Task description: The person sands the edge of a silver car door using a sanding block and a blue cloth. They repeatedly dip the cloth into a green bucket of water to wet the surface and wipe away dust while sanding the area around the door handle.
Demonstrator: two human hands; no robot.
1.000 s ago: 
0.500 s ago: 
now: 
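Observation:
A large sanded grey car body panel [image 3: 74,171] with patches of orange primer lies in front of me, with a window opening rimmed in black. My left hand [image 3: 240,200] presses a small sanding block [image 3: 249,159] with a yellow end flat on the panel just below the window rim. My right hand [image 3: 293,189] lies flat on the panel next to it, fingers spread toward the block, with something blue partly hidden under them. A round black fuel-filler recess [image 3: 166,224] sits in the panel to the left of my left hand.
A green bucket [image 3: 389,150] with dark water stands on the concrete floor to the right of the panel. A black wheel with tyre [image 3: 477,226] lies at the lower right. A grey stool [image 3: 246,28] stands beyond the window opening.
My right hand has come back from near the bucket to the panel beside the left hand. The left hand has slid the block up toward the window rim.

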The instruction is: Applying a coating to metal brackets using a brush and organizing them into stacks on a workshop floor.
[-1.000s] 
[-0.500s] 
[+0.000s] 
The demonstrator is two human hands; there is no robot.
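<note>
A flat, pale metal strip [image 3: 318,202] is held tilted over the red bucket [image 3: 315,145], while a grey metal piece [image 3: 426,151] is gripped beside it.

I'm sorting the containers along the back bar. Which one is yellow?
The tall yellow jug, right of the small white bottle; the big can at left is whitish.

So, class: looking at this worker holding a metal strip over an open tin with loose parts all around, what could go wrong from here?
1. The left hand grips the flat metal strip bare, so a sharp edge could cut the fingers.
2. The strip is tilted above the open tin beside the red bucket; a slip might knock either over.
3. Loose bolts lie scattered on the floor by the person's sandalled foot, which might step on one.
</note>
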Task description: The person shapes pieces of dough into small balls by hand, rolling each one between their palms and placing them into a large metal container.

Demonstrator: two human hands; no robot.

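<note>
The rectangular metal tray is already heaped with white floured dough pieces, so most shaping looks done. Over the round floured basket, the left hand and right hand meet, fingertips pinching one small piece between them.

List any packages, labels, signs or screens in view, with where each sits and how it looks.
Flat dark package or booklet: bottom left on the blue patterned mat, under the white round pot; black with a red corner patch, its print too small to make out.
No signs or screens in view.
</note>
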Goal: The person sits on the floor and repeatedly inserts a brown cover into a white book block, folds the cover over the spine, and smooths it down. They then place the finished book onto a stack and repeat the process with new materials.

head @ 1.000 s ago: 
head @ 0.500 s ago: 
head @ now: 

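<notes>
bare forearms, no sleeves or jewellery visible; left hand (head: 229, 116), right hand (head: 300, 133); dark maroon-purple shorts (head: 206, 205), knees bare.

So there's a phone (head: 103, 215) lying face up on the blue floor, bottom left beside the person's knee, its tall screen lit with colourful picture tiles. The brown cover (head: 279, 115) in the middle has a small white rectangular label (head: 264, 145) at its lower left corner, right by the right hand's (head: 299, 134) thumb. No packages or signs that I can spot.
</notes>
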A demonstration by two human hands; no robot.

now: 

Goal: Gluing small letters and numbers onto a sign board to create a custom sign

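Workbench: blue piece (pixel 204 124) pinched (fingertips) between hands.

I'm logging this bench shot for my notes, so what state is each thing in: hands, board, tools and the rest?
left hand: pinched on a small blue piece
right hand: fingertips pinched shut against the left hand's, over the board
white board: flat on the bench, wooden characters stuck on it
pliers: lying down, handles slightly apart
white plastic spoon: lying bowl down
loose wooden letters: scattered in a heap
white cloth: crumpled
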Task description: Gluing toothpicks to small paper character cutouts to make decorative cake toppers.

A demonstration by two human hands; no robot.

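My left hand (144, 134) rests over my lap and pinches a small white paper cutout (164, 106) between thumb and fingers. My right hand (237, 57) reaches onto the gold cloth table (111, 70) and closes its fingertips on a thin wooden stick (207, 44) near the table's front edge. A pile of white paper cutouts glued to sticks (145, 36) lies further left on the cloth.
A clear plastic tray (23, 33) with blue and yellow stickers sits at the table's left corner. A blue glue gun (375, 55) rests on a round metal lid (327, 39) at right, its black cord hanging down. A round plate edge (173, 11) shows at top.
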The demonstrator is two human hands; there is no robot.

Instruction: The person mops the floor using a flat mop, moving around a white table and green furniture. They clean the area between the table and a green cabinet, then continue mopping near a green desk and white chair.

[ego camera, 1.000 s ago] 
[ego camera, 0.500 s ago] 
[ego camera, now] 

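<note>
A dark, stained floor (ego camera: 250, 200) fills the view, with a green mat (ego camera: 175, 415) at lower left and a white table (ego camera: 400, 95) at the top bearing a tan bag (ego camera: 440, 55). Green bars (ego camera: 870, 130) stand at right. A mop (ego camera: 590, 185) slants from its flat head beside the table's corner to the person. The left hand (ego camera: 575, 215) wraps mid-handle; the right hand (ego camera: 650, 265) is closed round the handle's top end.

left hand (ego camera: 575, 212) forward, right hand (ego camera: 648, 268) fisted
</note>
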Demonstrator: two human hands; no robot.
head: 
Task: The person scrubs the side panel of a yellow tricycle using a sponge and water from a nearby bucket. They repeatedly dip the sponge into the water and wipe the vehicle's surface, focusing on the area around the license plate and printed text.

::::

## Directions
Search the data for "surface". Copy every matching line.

## Answer box
Task description: The person sands the edge of a silver car door using a sanding block and a blue cloth. They repeatedly dip the cloth into a green bucket of water to wet the surface and wipe away dust while sanding the area around the door handle.
Task: The person scrubs the side panel of a yellow tricycle using a sponge and water from a nearby bucket. They repeatedly dip the sponge into the water and wipe the vehicle's surface, focusing on the area around the license plate and printed text.

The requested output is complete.